The New Energy Outlook 2020 offers the estimate of USD 78 trillion to USD 130 trillion of additional investment needed by 2050 to prevent the catastrophic scenario and reduce the rise in global temperature to well under two degrees Celsius, the basic target stipulated in the Paris Agreement. Current energy and climate policy and investment plans are leading to a 3.3-degree rise, the study found.

The difference is calculated against average temperatures from preindustrial times.

Wind, solar power plants are among key factors in energy transition

The next decade is crucial, according to BNEF’s Chief Executive Officer Jon Moore. Acceleration is necessary especially in the deployment of wind and solar power plants, electric vehicles, small-scale renewables and low-carbon heating technology, such as heat pumps, and the development of zero-carbon fuels, he said. The report especially highlights hydrogen.

Emissions must be slashed by 6% every year to stay well below two degrees of global temperature rise

The research firm said energy emissions are on track to drop 8% this year and never return to the level measured for 2019. They are expected to return to growth as the economy rebounds, and fall by 0.7% per year from 2027 to 2050, the paper showed.

“To stay well below two degrees of global temperature rise, we would need to reduce emissions by 6% every year starting now, and to limit the warming to 1.5 degrees Celsius, emissions would have to fall by 10% per year,” said Matthias Kimmel, senior analyst at BNEF and co-author of the report.

Natural gas to keep expanding by mid-century

Wind and solar account for 56% of global electricity generation by mid-century in the core scenario and together with batteries take 80% of the USD 15.1 trillion invested in new power capacity, according to the analysis. An additional USD 14 trillion is invested in the grid. Altogether, the projection is more optimistic than in previous annual editions, based on falling costs alone.

Oil demand is set to hit maximum in 2035 and descend from there, mostly with the expansion of electric cars, according to BNEF’s calculations. Natural gas is the only fossil fuel to keep growing by 2050, at a 0.5% rate year on year, mostly in buildings and in industry, the study shows.

The data indicates coal demand peaked in 2018 and that it would be reduced to a primary energy share of 18% from the current 26%.

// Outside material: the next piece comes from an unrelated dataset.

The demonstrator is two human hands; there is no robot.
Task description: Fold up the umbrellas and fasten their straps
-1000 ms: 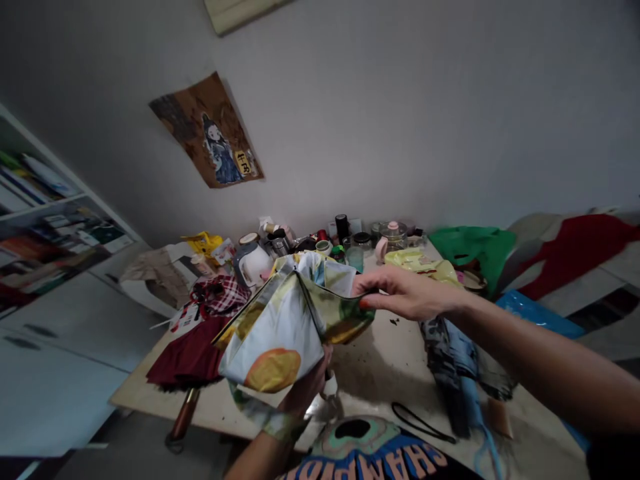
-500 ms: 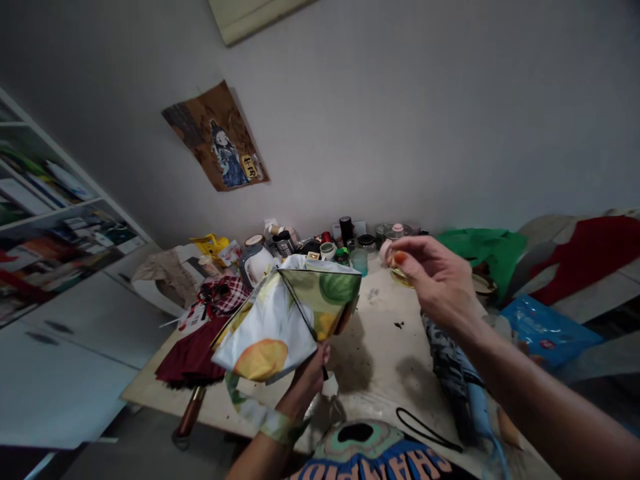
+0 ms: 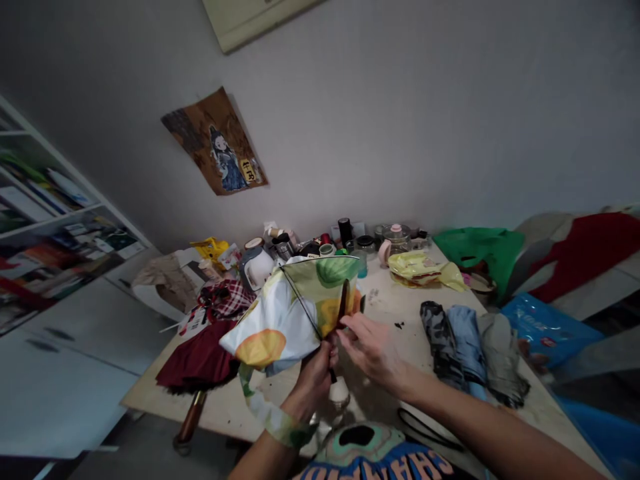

Global warming projection of 3.3 degrees is no surprise

Associate Professor Vladimir Đurđević from the Faculty of Physics in Belgrade said global warming above two degrees would boost risks of a great economic loss and different points of no return in the climate system. He told Balkan Green Energy News that the world would undergo “a dramatic transformation and face extreme weather and climate events.”

Đurđević: The world risks a dramatic transformation and extreme weather and climate events

However, he said that the 3.3-degree estimate is no surprise. Global warming projections for 2100 have weakened by between half a degree and one degree Celsius in the past years according to changes in energy and climate policy, which is only limited progress, he stressed.

Đurđević added favorable predictions for some areas could also be offset by possible worsening elsewhere.